* [Work task]: The answer must be every line of the records below that contains the word "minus", copied out.

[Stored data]
══════════════════════════════

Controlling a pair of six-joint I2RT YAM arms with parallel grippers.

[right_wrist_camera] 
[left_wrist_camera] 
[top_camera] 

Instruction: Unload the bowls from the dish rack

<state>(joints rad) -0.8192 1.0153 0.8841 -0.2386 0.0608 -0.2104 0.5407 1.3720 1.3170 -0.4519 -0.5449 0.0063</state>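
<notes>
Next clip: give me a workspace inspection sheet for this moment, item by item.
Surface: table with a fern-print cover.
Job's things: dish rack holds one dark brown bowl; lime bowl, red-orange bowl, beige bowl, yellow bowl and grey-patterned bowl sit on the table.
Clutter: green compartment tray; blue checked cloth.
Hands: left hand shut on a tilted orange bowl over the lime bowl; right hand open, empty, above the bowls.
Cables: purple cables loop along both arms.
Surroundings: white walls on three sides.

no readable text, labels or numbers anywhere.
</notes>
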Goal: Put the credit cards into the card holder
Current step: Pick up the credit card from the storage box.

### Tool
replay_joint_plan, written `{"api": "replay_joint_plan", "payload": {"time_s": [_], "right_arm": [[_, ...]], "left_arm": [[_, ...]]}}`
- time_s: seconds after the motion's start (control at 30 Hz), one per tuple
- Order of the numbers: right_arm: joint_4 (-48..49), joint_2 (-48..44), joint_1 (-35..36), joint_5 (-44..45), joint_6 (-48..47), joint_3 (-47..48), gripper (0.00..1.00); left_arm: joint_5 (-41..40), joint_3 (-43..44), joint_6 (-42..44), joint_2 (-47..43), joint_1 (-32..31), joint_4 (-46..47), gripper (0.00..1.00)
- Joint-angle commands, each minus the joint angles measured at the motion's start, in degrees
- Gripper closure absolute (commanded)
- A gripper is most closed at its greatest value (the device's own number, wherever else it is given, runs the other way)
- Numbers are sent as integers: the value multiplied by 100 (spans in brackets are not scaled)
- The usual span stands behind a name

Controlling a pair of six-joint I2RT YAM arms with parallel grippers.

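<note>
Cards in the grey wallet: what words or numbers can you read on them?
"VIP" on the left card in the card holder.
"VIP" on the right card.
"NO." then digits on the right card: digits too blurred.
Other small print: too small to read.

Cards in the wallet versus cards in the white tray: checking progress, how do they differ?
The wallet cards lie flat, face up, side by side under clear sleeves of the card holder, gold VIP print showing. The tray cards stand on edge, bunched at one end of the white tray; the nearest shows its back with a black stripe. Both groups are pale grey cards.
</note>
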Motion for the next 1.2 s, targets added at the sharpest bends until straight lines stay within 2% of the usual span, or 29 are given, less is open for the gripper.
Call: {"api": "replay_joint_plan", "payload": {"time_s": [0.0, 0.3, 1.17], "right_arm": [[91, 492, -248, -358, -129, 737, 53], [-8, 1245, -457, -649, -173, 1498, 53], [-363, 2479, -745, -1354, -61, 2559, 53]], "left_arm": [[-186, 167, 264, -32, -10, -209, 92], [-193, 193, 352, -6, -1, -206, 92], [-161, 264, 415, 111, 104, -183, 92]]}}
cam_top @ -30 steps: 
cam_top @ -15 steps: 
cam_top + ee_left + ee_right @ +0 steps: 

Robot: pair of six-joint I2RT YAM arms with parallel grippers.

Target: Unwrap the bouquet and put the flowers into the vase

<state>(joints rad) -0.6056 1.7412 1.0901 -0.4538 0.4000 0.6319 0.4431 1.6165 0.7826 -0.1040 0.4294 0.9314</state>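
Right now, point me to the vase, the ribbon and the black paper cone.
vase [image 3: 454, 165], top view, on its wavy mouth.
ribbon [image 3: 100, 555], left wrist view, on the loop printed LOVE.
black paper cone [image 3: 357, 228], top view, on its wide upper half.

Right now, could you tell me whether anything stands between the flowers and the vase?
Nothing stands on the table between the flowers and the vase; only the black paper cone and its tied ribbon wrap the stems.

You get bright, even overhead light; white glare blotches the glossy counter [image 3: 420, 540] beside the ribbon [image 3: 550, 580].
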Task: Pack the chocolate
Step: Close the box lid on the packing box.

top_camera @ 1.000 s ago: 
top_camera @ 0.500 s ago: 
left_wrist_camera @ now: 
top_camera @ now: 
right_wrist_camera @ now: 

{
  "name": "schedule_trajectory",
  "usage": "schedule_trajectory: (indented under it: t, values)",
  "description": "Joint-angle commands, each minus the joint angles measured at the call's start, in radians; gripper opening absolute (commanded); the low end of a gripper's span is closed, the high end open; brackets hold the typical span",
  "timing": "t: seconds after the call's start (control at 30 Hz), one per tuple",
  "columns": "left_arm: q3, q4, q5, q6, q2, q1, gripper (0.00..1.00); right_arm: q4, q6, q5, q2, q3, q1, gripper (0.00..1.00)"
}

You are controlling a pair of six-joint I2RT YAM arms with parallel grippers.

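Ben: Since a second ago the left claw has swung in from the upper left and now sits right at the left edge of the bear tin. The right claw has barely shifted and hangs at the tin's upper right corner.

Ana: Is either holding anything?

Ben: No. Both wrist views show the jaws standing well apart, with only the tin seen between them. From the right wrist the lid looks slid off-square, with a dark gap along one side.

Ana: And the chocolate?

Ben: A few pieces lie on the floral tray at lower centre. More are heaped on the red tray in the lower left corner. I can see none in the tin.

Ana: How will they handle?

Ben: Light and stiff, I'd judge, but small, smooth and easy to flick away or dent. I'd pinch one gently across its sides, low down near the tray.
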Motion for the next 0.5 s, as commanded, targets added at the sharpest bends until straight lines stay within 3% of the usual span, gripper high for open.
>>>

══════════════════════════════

* [Reply to the exercise]:
- Joint-angle commands, each minus the joint angles measured at the motion's start, in degrees
  "description": "Joint-angle commands, each minus the joint angles measured at the call's start, in radians; gripper opening absolute (commanded); the low end of a gripper's span is closed, the high end open; brackets hold the typical span",

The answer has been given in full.